Exercise objective.
Return only that part of the material below which starts with the line containing "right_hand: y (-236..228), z" and goes on through the line containing "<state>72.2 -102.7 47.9", restated exactly.

Provided information.
·····
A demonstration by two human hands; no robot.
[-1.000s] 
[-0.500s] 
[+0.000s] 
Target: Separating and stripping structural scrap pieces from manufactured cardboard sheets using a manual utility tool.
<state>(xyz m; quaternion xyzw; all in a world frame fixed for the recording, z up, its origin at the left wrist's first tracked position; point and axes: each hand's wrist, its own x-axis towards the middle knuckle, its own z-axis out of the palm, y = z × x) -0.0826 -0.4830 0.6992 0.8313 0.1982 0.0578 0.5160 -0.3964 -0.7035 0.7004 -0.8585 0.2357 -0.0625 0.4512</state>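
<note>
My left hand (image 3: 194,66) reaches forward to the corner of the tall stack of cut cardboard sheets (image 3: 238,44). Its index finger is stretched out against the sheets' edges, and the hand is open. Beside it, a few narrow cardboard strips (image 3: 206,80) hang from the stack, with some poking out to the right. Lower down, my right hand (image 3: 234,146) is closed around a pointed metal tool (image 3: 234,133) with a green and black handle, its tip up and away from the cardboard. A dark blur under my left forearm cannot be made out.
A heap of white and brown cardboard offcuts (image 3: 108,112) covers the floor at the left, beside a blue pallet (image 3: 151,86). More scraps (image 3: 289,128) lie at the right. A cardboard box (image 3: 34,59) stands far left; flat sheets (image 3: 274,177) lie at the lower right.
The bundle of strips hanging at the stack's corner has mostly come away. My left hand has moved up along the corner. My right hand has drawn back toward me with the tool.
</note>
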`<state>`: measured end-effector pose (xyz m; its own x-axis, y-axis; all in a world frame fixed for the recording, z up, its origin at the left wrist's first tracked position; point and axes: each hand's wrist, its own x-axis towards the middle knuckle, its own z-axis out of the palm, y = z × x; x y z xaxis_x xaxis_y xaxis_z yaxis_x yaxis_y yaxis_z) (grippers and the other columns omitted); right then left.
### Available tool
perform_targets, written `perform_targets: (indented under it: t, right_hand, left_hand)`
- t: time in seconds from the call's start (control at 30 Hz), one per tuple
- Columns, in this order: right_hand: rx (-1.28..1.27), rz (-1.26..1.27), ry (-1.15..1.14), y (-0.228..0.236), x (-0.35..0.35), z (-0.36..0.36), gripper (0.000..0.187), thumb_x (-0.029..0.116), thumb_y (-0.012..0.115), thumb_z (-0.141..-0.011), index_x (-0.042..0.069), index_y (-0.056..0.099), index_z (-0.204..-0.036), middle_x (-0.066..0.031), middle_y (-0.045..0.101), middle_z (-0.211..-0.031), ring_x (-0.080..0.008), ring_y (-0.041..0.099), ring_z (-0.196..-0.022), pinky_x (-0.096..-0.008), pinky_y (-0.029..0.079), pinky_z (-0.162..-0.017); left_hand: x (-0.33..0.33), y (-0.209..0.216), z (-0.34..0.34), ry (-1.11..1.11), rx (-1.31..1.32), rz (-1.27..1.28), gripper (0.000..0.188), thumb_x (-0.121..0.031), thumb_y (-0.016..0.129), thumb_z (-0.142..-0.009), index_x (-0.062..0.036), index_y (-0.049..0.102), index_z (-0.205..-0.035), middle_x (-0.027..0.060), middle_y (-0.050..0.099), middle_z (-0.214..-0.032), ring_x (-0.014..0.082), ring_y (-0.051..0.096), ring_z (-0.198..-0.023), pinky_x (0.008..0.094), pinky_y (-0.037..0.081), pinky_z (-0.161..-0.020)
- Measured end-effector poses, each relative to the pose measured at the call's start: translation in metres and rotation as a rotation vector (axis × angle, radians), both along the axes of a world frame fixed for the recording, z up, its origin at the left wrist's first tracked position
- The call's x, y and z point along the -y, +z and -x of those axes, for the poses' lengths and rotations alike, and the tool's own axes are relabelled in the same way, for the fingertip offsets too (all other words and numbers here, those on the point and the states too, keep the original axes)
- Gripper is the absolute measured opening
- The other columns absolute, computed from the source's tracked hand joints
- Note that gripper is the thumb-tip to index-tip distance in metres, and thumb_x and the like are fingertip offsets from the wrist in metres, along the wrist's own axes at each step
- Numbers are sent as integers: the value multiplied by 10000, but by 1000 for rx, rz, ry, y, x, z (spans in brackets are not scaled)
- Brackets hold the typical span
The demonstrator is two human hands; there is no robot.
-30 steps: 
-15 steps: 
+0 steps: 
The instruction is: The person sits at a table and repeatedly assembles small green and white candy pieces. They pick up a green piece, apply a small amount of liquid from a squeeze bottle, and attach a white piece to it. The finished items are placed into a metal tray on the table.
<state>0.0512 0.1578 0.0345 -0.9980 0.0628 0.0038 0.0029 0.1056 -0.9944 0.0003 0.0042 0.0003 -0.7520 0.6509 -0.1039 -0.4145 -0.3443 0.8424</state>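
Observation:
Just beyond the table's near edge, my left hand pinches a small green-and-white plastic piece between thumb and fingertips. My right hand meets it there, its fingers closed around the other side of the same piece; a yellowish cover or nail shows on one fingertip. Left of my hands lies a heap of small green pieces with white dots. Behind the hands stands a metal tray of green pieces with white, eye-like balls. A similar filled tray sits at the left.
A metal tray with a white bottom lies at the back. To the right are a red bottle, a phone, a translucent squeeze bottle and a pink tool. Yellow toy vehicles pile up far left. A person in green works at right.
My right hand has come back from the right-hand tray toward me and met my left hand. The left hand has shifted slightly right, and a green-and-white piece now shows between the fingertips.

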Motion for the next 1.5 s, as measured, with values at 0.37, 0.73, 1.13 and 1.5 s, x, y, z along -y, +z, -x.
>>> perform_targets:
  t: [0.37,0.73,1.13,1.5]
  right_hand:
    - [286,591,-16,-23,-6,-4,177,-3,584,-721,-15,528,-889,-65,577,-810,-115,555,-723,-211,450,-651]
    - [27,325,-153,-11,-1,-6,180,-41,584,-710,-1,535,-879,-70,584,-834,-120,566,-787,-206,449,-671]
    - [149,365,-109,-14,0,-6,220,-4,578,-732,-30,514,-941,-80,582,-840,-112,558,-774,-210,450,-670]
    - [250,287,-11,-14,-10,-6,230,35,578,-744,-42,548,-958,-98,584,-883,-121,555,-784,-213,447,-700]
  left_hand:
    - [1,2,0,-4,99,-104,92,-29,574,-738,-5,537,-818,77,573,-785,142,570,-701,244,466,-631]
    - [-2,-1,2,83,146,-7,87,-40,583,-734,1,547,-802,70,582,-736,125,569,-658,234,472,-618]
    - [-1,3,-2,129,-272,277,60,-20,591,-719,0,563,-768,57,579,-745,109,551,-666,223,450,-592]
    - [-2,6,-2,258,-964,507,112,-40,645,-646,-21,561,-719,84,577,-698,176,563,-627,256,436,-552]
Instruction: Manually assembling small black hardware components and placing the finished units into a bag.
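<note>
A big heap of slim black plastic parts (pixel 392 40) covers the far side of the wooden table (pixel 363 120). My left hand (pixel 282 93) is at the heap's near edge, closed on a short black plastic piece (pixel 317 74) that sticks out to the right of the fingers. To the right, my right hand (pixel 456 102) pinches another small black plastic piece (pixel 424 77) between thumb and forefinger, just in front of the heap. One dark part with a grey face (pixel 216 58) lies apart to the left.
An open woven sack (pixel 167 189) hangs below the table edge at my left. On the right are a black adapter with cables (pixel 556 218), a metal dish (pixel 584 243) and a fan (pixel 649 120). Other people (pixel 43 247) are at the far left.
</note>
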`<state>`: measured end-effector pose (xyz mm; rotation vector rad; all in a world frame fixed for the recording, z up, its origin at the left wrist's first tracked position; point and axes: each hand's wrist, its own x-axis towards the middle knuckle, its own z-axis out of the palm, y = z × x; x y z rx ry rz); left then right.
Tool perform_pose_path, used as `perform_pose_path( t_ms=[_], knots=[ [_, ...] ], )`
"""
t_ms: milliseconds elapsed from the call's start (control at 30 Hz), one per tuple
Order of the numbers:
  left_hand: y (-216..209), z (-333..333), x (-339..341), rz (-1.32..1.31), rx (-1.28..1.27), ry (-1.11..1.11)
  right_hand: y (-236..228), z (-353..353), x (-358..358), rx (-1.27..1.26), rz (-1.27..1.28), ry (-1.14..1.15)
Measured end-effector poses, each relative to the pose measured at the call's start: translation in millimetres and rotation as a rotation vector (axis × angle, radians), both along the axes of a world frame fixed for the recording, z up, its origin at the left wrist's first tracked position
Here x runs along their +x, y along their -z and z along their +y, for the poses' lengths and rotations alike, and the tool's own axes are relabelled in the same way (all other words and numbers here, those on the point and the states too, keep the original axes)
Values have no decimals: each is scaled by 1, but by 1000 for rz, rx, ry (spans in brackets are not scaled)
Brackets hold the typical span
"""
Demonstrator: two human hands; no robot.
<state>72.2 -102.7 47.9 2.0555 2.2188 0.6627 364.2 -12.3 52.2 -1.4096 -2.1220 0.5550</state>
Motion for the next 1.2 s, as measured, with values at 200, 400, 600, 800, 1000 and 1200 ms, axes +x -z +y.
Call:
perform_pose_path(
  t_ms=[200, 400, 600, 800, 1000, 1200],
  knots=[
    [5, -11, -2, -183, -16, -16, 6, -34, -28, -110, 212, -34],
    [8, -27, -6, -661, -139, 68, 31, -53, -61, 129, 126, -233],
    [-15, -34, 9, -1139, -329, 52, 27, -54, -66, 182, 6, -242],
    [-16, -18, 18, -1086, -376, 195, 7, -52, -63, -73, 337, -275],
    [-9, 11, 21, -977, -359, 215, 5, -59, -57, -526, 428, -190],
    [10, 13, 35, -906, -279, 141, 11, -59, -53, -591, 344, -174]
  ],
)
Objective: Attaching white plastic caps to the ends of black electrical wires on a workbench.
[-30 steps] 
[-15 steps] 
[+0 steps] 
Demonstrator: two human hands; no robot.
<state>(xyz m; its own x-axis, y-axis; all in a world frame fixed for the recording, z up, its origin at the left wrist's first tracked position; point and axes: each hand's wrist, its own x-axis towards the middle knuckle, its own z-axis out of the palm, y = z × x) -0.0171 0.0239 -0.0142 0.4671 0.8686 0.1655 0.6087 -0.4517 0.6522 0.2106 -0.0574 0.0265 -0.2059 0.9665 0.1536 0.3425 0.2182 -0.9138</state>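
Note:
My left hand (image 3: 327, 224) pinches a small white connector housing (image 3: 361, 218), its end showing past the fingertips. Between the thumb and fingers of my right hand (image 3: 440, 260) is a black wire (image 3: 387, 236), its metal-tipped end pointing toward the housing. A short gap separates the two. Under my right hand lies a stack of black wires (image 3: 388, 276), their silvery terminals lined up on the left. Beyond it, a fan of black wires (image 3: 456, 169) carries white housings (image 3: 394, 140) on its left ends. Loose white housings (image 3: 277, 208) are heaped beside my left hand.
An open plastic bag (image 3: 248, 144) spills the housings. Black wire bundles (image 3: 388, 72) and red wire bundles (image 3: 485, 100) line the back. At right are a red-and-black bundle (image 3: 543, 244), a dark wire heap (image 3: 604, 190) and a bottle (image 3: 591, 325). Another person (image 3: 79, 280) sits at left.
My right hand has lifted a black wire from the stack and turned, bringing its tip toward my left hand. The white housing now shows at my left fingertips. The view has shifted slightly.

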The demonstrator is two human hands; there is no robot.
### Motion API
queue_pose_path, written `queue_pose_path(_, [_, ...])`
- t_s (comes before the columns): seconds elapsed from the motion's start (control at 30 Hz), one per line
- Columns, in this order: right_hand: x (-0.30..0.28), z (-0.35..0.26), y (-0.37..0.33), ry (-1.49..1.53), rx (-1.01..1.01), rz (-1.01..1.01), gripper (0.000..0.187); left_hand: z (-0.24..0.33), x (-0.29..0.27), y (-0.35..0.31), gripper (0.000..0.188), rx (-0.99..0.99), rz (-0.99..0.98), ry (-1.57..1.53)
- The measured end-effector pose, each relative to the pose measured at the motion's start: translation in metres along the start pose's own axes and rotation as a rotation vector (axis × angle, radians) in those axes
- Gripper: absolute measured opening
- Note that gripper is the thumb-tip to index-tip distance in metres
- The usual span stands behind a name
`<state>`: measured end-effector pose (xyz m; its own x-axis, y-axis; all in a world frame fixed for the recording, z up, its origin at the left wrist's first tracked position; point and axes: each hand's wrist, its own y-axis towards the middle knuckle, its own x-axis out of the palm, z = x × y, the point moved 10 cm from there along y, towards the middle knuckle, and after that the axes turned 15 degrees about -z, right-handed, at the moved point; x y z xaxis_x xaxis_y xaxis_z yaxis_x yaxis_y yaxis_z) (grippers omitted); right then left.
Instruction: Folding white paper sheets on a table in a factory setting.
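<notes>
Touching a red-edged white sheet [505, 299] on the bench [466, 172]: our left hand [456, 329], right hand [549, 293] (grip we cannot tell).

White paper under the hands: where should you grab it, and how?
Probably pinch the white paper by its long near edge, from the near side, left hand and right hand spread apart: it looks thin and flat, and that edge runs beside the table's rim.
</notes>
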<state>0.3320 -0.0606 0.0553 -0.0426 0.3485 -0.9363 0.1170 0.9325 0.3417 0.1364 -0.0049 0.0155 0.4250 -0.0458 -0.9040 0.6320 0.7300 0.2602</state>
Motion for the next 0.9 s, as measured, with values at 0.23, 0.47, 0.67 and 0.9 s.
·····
Solution to this problem.
  right_hand: y (-236..228), z (-353..353), x (-358..358), rx (-1.27..1.26), rz (-1.27..1.28), ry (-1.14..1.15)
Measured end-effector poses, each relative to the pose measured at the call's start: translation in millimetres and rotation as a rotation vector (axis × angle, radians), both along the axes of a world frame fixed for the recording, z up, its origin at the left wrist's first tracked position
Here x runs along their +x, y along their -z and z along their +y, for the poses' lengths and rotations alike, and the tool's own axes are relabelled in the same way (all other words and numbers here, those on the point and the states too, keep the original axes)
Values have no decimals: each is scaled by 1, but by 1000 for rz, rx, ry (spans in brackets are not scaled)
Brackets hold the typical span
"""
Demonstrator: two human hands; no robot.
<state>72.2 -102.7 47.9 2.0555 2.2188 0.6627 364.2 -12.3 52.2 -1.4096 -2.1220 0.5550</state>

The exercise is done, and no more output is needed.